В это время Дульцимер со своими товарищами подошёл с подносами к павильону и предложил гостям лимонад, пирожное и фрукты!
— Да этого не увидишь ни в каком театре, — сказал Россель.
— Действительно, — отвечал Клэйтон, — африканское племя далеко превосходит другие племена в наклонности, которая составляет середину между чувством и здравым рассудком, а именно наклонности к изящному. Эта наклонность может проявляться только в натуре, обладающей обилием чувств, обилием, которым обладают негры. Если просвещение коснётся их мощной рукой своей, они превзойдут многих в музыке, танцах и декламации.
— И я, с своей стороны, — сказала Анна, — часто замечала в моих учениках, ту готовность, с которой они принимаются за музыку и английский язык. Негры иногда смеются над неправильным произношением слов, тогда как сами произносят их ужасным образом; последнее обстоятельство происходят, вероятно, оттого, что они стараются придать словам более выразительности, как это бывает детьми, одарёнными острыми способностями.

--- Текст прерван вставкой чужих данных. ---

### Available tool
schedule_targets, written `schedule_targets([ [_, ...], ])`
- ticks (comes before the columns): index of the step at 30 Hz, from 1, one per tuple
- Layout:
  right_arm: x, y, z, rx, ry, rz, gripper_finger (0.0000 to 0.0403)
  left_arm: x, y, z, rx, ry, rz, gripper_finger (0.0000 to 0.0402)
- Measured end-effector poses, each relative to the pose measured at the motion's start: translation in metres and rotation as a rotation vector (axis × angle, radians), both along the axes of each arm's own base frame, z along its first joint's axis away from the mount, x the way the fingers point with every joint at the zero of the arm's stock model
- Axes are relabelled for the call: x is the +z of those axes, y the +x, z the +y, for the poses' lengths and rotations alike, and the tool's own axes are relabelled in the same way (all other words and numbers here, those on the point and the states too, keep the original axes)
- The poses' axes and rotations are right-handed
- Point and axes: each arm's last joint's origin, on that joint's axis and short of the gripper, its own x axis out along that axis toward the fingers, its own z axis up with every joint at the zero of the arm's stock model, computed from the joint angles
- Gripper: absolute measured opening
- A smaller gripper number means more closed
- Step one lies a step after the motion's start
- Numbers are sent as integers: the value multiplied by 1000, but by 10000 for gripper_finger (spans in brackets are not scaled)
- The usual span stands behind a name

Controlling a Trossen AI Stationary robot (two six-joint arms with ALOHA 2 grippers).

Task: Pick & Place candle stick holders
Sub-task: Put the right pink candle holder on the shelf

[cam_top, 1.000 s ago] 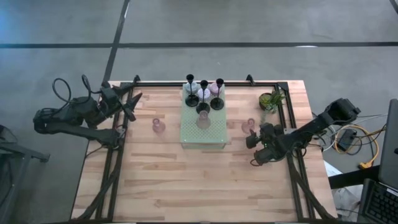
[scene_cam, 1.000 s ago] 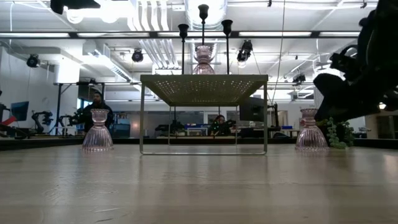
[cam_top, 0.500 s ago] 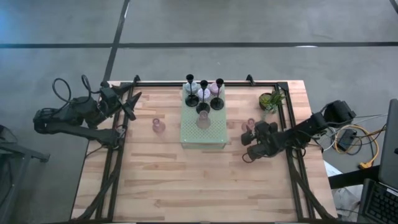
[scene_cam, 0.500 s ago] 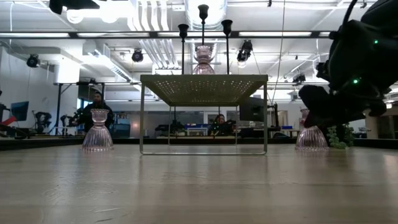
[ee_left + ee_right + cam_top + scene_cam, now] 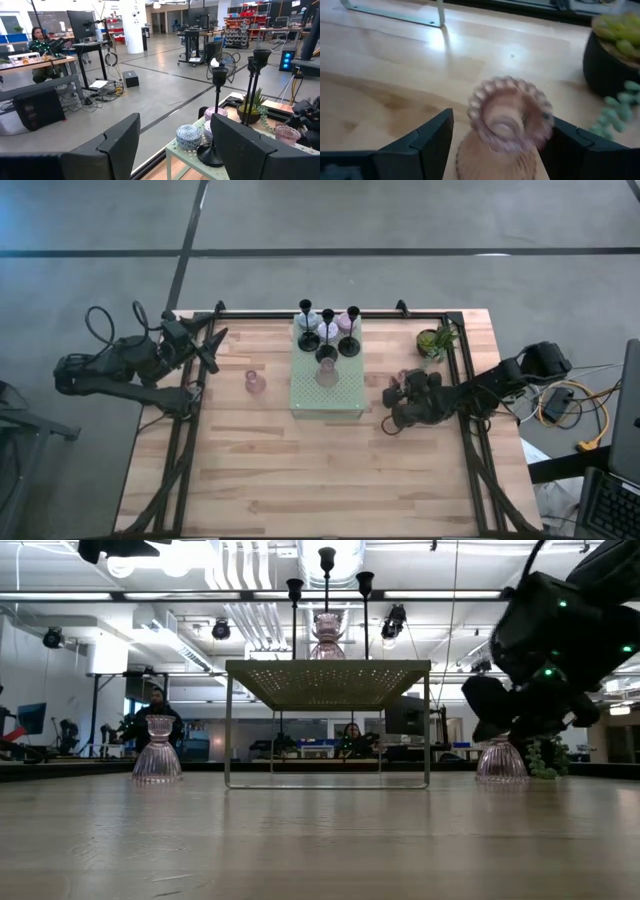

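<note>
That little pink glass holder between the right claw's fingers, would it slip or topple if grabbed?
The pink glass holder looks ribbed with a beaded rim, so the open right gripper probably gets some purchase. Its flared base likely resists tipping. Being glass, it seems fragile.

Both arms matte black, chunky jointed segments. Left arm (image 5: 110, 365): black cables looping off its body near the base. Right arm (image 5: 500, 385): similar dark links; low view shows small green indicator lights on its housing. Fingers (image 5: 115, 145) flat, angular, dark plastic w/ bevelled edges, same on right (image 5: 427, 137).
</note>
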Motion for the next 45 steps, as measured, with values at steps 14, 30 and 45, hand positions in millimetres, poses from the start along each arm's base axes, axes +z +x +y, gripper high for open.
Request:
schedule_targets([
  [14, -3, 2, -20, -64, 64, 25, 146, -5, 2, 0, 2, 2, 15, 248],
  [30, 34, -1, -20, 87, 33, 5, 121, -5, 2, 0, 6, 2, 13, 248],
  [45, 170, 5, -15, 483, -50, -204, 121, -4, 2, 0, 6, 1, 8, 248],
])
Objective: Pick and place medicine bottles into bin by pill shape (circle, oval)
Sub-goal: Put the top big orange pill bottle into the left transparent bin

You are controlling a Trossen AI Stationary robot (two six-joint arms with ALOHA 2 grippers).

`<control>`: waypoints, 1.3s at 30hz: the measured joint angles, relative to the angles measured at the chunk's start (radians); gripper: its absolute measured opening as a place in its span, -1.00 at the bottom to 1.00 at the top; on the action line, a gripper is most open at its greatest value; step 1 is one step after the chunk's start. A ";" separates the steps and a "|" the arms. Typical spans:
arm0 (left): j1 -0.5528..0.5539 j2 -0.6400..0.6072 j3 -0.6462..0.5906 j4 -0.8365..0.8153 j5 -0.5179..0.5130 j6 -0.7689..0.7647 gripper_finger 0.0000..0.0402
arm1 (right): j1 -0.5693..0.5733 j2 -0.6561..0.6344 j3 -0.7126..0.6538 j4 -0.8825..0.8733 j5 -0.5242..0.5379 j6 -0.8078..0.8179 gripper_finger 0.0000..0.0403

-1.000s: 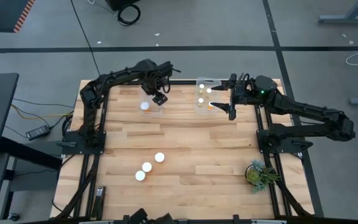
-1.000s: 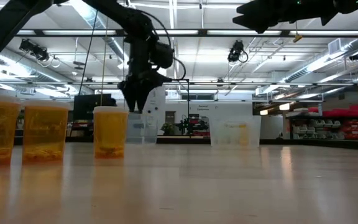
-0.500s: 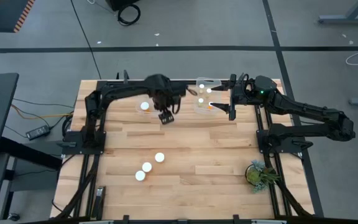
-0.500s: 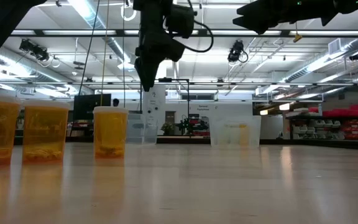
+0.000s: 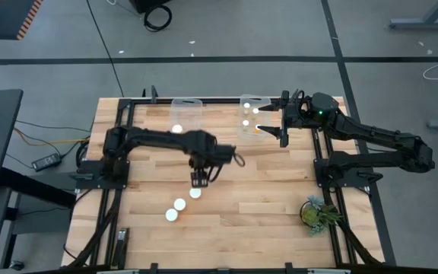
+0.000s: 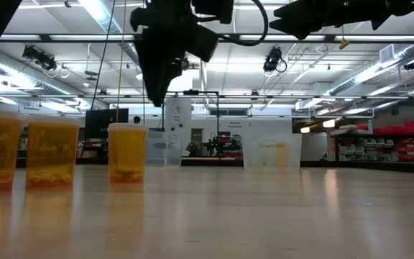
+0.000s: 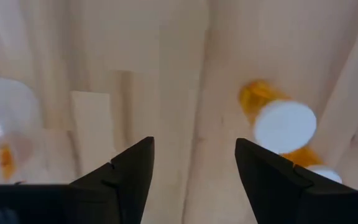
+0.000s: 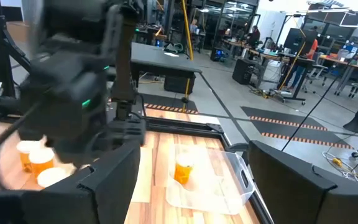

— Между ними есть такие голоса, которым можно позавидовать, — заметил Россель.
— Ваша правда, — сказала Анна; — у нас на плантации есть две девушки, у которых такое богатое контральто, какое, мне кажется, только и можно найти между неграми, а отнюдь не между белыми.
— Эфиопское племя, подобно алоэ, принадлежит к разряду медленных растений, — сказал Клейтон, — но я надеюсь, что со временем они дадут цвет: и этот цвет, надо полагать, будет великолепный.
— Всё это прекрасно; только подобные ожидания и предположения свойственны одним поэтам, сказал Россель. После оперы начался балет, и продолжался с необыкновенным одушевлением и без малейшего нарушения приличия.
— Религиозные люди, — продолжал Клейтон, — истощали, я думаю, всю свою энергию, чтоб внушать неграм отвращение к танцам и пению. А я с своей стороны, стараюсь развить в них эту наклонность. Я вовсе не вижу необходимости обращать их в англо-саксов. Это, по-моему, тоже самое, что виноградную лозу обратить в грушевое дерево.
— Вот что значит быть успешным защитником невольничьих прав, — сказал Россель, — у него во всякое время готовы отличные сравнения.
— Успехи мои подлежат ещё сомнению, — возразил Клейтон. — Полагаю, ты слышал что моё дело взято на апелляцию, — и потому выигрыш мой нельзя назвать верным.
— О нет! — воскликнула Нина, — он должен быть верным! Я убеждена, что ни один человек со здравым рассудком и благородной душой не решил бы этого дела иначе. К тому же ваш отец считается опытным судьёй и пользуется громадной известностью.
— Это-то обстоятельство и принудит его быть как можно осторожнее, чтоб не склониться на мою сторону, — сказал Клейтон.
В это время балет кончился. Слуги разошлась в порядке, и гости возвратились на балкон, испещрённый фантастическими пятнами лунного света, прорывавшегося сквозь листву виноградника. Воздух наполнен был тем тонким, сладким благоуханием, которое разливают в течение ночи роскошные тропические цветы и растения.
— Замечали ли вы, — сказала Нина, — как упоителен бывает вечером запах жимолости! Я влюблена в него, — влюблена вообще во всякое благоухание! Я принимаю ароматы за невидимых духов, которые носятся в воздухе.
— В этом есть некоторое основание, — сказал Клейтон. — Лорд Бэкон (имеется в виду Френсис Бэкон (1561 — 1626 гг.) — английский философ, историк, политик, основоположник эмпиризма и английского материализма), говорит, что и " дыхание цветов является в воздухе, как звуки отдалённой музыки".
— Неужели это слова лорда Бэкона? — спросила Нина с изумлением, которое выражалось в её голосе.
— Да; а почему же бы нет? — сказал Клейтон.
— Потому что я считала его за одного из тех старых философов, от которых постоянно веет гнилью, и которые никогда не думают о чем-нибудь приятном.
— Ошибаетесь, мисс Нина, — сказал Клейтон, — завтра позвольте мне прочитать вам трактат его о садах, и вы убедитесь, что эти затхлые, старые философы нередко рассуждают о предметах весьма очаровательных.